▼▼▼
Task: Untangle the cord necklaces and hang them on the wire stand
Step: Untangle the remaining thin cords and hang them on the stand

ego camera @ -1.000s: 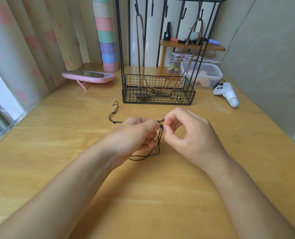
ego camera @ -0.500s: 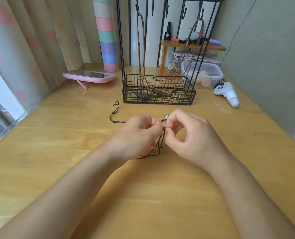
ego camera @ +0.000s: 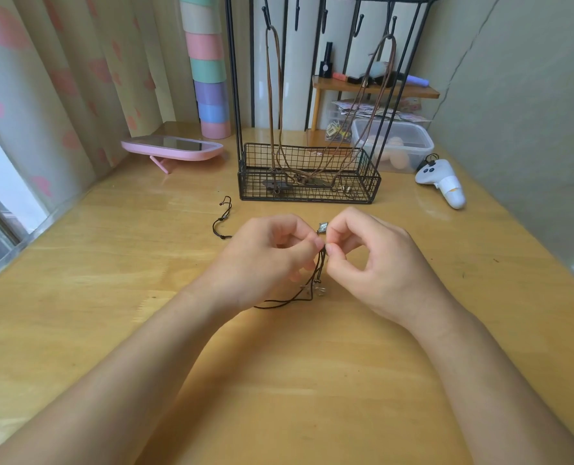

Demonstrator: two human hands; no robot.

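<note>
A black cord necklace hangs in a tangle between my hands over the middle of the wooden table. My left hand and my right hand both pinch the cord where their fingertips meet. A small metal pendant sticks up just above the pinch. One loose cord end lies on the table to the left. Behind stands the black wire stand, with two brown cord necklaces hanging from its hooks into the basket.
A pink mirror sits at the back left beside a stack of pastel cups. A white controller and a clear plastic box lie at the back right, in front of a small wooden shelf.
Both hands have stayed at the same spot, working the knot with small finger shifts. The pendant now shows more clearly above the fingertips.
</note>
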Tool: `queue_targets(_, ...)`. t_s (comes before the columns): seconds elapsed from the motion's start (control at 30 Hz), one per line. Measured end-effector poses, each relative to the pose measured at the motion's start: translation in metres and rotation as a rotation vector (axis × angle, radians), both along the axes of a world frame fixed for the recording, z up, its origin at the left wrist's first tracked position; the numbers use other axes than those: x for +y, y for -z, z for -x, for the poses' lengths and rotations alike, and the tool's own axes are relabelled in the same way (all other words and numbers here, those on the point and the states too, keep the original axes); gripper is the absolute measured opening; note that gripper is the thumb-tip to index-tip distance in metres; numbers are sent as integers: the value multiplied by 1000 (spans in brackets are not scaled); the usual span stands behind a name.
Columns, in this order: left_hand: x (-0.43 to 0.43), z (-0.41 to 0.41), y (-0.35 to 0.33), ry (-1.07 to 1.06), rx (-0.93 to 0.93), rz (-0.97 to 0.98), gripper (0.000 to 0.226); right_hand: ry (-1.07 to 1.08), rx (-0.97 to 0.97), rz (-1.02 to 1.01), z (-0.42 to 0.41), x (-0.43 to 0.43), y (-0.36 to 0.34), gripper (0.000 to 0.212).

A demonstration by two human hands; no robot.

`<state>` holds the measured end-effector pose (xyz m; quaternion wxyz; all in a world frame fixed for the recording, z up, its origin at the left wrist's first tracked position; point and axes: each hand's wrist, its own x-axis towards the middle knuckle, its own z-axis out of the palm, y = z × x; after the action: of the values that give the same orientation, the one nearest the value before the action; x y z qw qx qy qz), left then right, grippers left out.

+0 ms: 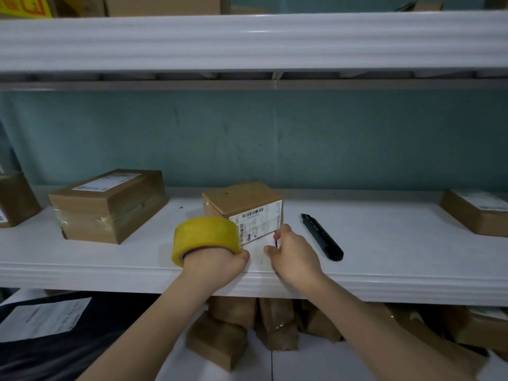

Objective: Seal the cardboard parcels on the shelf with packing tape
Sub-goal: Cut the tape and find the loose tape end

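So my left hand (217,264) grips the tape (204,236); my right hand (295,255) seemingly pinches its end. The nearest box (244,207) looks unsealed; the leftward box (110,204) is taped.

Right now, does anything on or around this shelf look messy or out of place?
Yes: under the shelf, cardboard parcels lie tumbled on the floor at odd angles, not stacked. On the shelf, the tape on the larger parcel at left looks wrinkled.
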<state>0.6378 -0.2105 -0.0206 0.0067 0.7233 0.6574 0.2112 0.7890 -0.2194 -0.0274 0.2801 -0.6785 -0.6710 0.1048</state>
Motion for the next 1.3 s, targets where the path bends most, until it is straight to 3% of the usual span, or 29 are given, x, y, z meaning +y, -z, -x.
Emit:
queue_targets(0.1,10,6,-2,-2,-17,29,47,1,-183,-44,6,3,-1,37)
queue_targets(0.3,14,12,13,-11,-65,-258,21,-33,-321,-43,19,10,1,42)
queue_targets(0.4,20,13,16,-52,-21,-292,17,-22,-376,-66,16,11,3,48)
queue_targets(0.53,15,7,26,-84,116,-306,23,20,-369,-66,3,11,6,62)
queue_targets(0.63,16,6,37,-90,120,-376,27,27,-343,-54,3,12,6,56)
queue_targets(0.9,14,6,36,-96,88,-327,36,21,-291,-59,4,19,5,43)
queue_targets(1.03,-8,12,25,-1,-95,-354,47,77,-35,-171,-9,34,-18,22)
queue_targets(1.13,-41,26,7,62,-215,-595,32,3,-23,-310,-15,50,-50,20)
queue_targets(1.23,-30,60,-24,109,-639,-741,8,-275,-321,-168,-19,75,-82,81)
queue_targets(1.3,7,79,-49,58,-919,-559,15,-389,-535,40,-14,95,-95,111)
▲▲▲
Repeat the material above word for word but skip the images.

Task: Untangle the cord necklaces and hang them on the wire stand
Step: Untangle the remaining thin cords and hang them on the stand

ego camera @ -1.000s: 
ego camera @ -0.500s: 
ego camera @ +0.000s: 

Demonstrator: two human hands; no robot.

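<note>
A black cord necklace hangs in a tangle between my hands over the middle of the wooden table. My left hand and my right hand both pinch the cord where their fingertips meet. A small metal pendant sticks up just above the pinch. One loose cord end lies on the table to the left. Behind stands the black wire stand, with two brown cord necklaces hanging from its hooks into the basket.
A pink mirror sits at the back left beside a stack of pastel cups. A white controller and a clear plastic box lie at the back right, in front of a small wooden shelf.
Both hands have stayed at the same spot, working the knot with small finger shifts. The pendant now shows more clearly above the fingertips.
</note>
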Tool: `queue_targets(_, ...)`. t_s (comes before the columns): seconds elapsed from the motion's start (control at 30 Hz), one per line. Measured end-effector poses, each relative to the pose measured at the motion's start: translation in metres and rotation as a rotation vector (axis × angle, radians), both along the axes of a world frame fixed for the recording, z up, its origin at the left wrist's first tracked position; the numbers use other axes than those: x for +y, y for -z, z for -x, for the poses' lengths and rotations alike, and the tool's own axes are relabelled in the same way (all other words and numbers here, those on the point and the states too, keep the original axes); gripper is the absolute measured opening; note that gripper is the thumb-tip to index-tip distance in metres; numbers are sent as integers: the value multiplied by 1000 (spans in brackets are not scaled); the usual span stands behind a name.
Columns, in this order: left_hand: x (-0.43 to 0.43), z (-0.41 to 0.41), y (-0.35 to 0.33), ry (-1.07 to 1.06), rx (-0.93 to 0.93), rz (-0.97 to 0.98), gripper (0.000 to 0.226); right_hand: ry (-1.07 to 1.08), rx (-0.97 to 0.97), rz (-1.02 to 1.01), z (-0.42 to 0.41), x (-0.43 to 0.43), y (-0.36 to 0.34), gripper (0.000 to 0.212).

A demonstration by two human hands; no robot.

`<state>` holds the measured end-effector pose (xyz m; quaternion wxyz; all in a world frame fixed for the recording, z up, its origin at the left wrist's first tracked position; point and axes: each hand's wrist, its own x-axis towards the middle knuckle, its own z-axis out of the palm, y = z × x; after the action: of the values that give the same orientation, the one nearest the value before the action; x y z qw qx qy qz), left then right, grippers left out.

+0 ms: 

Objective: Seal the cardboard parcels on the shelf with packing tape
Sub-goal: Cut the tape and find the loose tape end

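So my left hand (217,264) grips the tape (204,236); my right hand (295,255) seemingly pinches its end. The nearest box (244,207) looks unsealed; the leftward box (110,204) is taped.

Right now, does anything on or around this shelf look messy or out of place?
Yes: under the shelf, cardboard parcels lie tumbled on the floor at odd angles, not stacked. On the shelf, the tape on the larger parcel at left looks wrinkled.
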<state>0.6378 -0.2105 -0.0206 0.0067 0.7233 0.6574 0.2112 0.7890 -0.2194 -0.0274 0.2801 -0.6785 -0.6710 0.1048</state>
Motion for the next 1.3 s, targets where the path bends most, until it is straight to 3% of the usual span, or 29 are given, x, y, z meaning +y, -z, -x.
Emit:
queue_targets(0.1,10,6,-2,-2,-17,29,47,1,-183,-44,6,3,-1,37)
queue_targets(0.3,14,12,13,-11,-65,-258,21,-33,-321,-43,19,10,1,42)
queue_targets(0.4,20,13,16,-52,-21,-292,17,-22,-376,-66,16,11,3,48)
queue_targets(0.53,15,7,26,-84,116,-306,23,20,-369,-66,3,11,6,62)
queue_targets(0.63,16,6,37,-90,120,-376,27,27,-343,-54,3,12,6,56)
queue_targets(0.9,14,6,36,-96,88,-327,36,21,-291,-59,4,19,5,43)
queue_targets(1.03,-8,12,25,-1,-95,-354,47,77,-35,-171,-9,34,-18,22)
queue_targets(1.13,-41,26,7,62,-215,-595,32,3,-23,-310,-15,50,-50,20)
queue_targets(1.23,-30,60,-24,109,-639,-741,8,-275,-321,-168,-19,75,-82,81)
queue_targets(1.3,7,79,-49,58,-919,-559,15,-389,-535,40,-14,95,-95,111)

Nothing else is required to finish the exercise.